Hay algunos olímpicos para quienes París será un mal recuerdo. Carolina Marín y su triple desgarro físico, emocional, vital. Rafa Nadal y su adiós sin happy end por el mismo túnel de vestuarios que tantas veces antes lo agigantó. La judoka japonesa Uta Abe con sus cuarenta gritos de terror al ver el rostro temible de la derrota. Qué brebaje más light es la épica cuando no acecha la tragedia.
Hay, también, una ciudad que inventó el chovinismo y patentó el refunfuño permanente y que sale de estos Juegos más alegre, más unida, más querida. Por eso dará envidia a las ciudades que más veces han intentado albergar unos Juegos Olímpicos y han fracasado. Buenos Aires, Budapest y Detroit, siete veces. Estambul, Filadelfia y Lausana, seis. Madrid y Minneapolis, cuatro veces. Nueva York, Toronto, La Habana y Bruselas, tres. Milán, dos. Florencia o El Cairo, una vez. Y entonces, muy pronto, el pútrido olor del dinero de Qatar, Emiratos o Arabia serán cantos de sirena a cuya tentación el Ulises olímpico se esforzará por no escuchar hasta que el sonido llegue al oído adecuado. Qué repugnante será.

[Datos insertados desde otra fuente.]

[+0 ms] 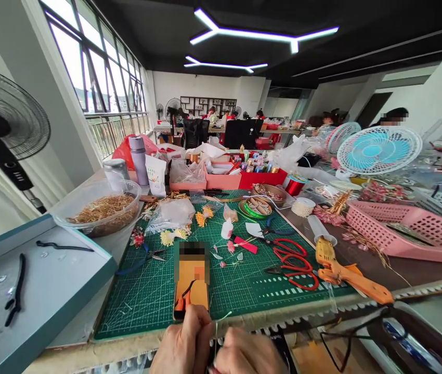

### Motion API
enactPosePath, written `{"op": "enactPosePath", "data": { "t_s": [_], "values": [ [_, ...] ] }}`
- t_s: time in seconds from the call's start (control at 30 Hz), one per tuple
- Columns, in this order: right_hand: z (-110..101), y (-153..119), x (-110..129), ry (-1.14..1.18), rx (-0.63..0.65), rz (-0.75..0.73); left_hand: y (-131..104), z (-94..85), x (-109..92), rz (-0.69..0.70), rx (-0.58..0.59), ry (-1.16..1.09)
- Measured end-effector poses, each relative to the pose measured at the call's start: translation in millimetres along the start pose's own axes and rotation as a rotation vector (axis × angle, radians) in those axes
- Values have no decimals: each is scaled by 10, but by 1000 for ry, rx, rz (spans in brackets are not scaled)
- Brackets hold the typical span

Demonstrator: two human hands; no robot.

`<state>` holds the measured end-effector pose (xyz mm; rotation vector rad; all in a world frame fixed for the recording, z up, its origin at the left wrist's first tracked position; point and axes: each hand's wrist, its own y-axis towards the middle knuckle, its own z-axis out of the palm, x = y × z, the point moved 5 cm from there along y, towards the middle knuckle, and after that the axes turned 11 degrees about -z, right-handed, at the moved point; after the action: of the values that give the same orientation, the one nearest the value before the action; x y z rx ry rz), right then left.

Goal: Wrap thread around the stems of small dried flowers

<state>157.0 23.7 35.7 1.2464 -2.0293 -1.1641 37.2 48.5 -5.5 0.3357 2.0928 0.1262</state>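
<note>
Pinching a thin pale wire (216,332) between left hand (184,345) and right hand (246,356), both grips closed on it, just below the near edge of the green cutting mat (244,291); phone (192,280) lay on the mat just above, red scissors (295,262) and orange glue gun (346,272) toward its right side.

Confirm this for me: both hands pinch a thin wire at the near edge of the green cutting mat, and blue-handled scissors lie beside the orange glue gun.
Wrong on one point: the head view shows the scissors beside the orange glue gun are red-handled. Both hands, left hand and right hand, do pinch the thin wire at the green cutting mat.
</note>
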Motion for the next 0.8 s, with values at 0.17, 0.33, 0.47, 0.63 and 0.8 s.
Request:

Hay, al fin, muchas disciplinas que hoy se sumergirán en el océano de la invisibilidad. Nadie volverá a oír piragua, remo, Ginés, Craviotto, Llopis, Cerezo, K4, 500. Nadie los esperará hasta que dentro de cuatro años Los Angeles vuelva a levantar el telón de esta irreal y fantástica función. Solo ellos, y sus sucesores, permanecerán despiertos hasta entonces. Los que se acuestan cada noche con el sueño de ser leyenda. Los que acarician la ilusión de ganar una medalla olímpica. Los que al menos fantasean con poder vivir ese verano, te lo contaré otra vez, en que la abuela era joven y disputó unos Juegos.